Exercise aim - As the lines appear below, please set them down exactly, starting at the first and finishing with the one containing "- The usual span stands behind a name".

Data excerpt -
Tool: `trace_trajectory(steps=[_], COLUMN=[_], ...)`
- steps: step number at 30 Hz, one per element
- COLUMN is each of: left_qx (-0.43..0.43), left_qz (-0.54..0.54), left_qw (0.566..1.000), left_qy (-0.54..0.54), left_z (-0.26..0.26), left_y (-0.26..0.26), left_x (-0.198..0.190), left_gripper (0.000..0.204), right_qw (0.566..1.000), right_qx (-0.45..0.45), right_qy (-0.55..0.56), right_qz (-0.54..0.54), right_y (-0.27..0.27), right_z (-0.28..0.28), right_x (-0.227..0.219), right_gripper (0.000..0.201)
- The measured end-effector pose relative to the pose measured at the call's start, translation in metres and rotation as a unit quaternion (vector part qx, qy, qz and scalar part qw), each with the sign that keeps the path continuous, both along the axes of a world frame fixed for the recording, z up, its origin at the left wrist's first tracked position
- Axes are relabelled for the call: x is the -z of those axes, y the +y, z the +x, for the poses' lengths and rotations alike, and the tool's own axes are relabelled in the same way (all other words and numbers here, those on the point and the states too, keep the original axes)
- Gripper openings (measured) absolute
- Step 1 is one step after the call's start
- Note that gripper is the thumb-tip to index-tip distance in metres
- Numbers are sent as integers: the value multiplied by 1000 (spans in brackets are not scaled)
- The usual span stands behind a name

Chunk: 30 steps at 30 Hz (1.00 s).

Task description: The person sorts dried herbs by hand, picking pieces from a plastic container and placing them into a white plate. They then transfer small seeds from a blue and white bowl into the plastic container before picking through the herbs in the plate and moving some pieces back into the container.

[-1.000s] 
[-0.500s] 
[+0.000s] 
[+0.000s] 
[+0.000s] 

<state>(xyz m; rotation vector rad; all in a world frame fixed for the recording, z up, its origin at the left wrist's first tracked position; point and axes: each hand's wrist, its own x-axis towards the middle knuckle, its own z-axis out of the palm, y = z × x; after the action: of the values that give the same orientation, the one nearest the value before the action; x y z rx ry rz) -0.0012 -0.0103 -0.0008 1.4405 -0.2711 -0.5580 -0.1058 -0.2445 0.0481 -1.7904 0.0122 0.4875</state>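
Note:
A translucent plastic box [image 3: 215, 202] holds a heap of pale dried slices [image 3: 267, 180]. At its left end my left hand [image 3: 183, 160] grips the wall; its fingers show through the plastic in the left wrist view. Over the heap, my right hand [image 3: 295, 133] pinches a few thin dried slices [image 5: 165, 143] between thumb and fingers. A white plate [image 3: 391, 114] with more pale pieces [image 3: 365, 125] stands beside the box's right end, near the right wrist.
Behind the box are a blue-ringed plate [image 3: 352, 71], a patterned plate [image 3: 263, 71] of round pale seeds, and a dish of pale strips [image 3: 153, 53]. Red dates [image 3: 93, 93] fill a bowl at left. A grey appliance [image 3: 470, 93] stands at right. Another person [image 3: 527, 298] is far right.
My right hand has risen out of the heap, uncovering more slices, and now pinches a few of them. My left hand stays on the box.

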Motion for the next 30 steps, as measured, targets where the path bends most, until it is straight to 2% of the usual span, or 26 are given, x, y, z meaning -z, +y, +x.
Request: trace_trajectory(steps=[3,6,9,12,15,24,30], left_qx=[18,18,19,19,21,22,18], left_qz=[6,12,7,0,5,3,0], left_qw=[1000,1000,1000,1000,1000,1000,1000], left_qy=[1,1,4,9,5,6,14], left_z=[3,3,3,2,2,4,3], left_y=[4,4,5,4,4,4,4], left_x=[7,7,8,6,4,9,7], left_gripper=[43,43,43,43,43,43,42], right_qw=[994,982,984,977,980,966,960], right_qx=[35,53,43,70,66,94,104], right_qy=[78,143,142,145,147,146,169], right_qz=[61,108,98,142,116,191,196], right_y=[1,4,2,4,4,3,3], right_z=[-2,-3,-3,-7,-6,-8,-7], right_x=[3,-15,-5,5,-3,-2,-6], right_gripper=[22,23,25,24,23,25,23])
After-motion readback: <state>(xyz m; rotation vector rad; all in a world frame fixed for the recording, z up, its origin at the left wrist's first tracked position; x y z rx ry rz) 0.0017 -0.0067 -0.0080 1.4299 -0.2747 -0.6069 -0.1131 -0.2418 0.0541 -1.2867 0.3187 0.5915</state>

Answer -
Tool: `trace_trajectory(steps=[_], COLUMN=[_], ...)`
- steps: step number at 30 Hz, one per element
- COLUMN is each of: left_qx (-0.43..0.43), left_qz (-0.54..0.54), left_qw (0.566..1.000), left_qy (-0.54..0.54), left_z (-0.26..0.26), left_y (-0.26..0.26), left_x (-0.198..0.190), left_gripper (0.000..0.204), right_qw (0.566..1.000), right_qx (-0.45..0.45), right_qy (-0.55..0.56), right_qz (-0.54..0.54), right_y (-0.27..0.27), right_z (-0.28..0.28), right_x (-0.227..0.219), right_gripper (0.000..0.201)
- The measured end-effector pose relative to the pose measured at the call's start, translation in metres and rotation as a unit quaternion (vector part qx, qy, qz and scalar part qw), each with the sign that keeps the path continuous, both along the axes of a world frame fixed for the recording, z up, its origin at the left wrist's first tracked position
- Axes are relabelled for the call: x is the -z of those axes, y the +y, z the +x, for the poses' lengths and rotations alike, and the tool's own axes are relabelled in the same way (all other words and numbers here, those on the point and the states too, keep the original axes)
- Gripper openings (measured) absolute
- Step 1 is one step after the call's start
- Note that gripper is the thumb-tip to index-tip distance in metres
- Numbers are sent as integers: the value multiplied by 1000 (spans in brackets are not scaled)
- The usual span stands behind a name

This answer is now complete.